AsTMa, Asymptotic Topic Map Notation

v0.999, 2001-07-25
Draft

Robert (\rho) Barta
Bond University

Contents

0. Changes

From 0.99 to 0.999
Syntax of association changed: Now association types are also in ()'s ---
From 0.9 to 0.99
.

1. Introduction

Since the stabilisation of XTM, an XML-based notation for Topic Maps the interest in authoring Topic Maps has increased.

While the automatic generation of topic maps towards XTM can easily be achieved, manual authoring is tedious and error-prone, even if one uses XML aware development tools, such as XML-editors. This may change when Topic Map authoring tools will be available on a broad basis, but this still has to come. Server-side solutions are certainly more powerful, but are too slow and inconvenient to use at this stage of writing.

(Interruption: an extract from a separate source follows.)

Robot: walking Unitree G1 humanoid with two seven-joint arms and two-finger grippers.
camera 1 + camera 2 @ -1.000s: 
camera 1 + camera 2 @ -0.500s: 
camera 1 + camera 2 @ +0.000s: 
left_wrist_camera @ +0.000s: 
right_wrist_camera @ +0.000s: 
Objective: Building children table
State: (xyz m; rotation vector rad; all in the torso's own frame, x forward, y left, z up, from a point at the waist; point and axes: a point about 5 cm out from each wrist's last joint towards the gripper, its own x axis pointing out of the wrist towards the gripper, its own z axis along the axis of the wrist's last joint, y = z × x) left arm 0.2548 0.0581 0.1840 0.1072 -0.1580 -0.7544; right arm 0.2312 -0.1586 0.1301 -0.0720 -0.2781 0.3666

In the following we suggest a textual notation, AsTMa, sufficiently rich to prototype medium sized topic maps. This notation is heavily influenced by LTM, Ontopias Linear Topic Map Notation where the need for a simplified notation was already acknowledged. Moreover, AsTMa has the following design objectives:

Minimum of effort:
A converter should be able to interpret the intention of the author in a specific context reducing the verbosity of the language.
Minimum of special characters:
Banning of [(&^%$}] delimiters should increase the usability of the language. This also reduces the need to escape these special characters once they belong to the information.
Asymptotic regarding to XTM:
The language should not have a built-in syntax-barrier making it impossible to reach the same expressiveness as XTM.
Keep things together:
The author should NOT be forced to split up (topic) information into several fragments, which have to be merged via TNC by a followup Topic Map processor.

At this stage AsTMa does not fulfill all of the above objectives.

This document has no formal status. It is a technical report of the local university.

2. Tutorial

The setting assumes that the AsTMa text will be either directly understood by Topic Map processing software or that a specialized processor will convert the AsTMa stream into an XTM stream.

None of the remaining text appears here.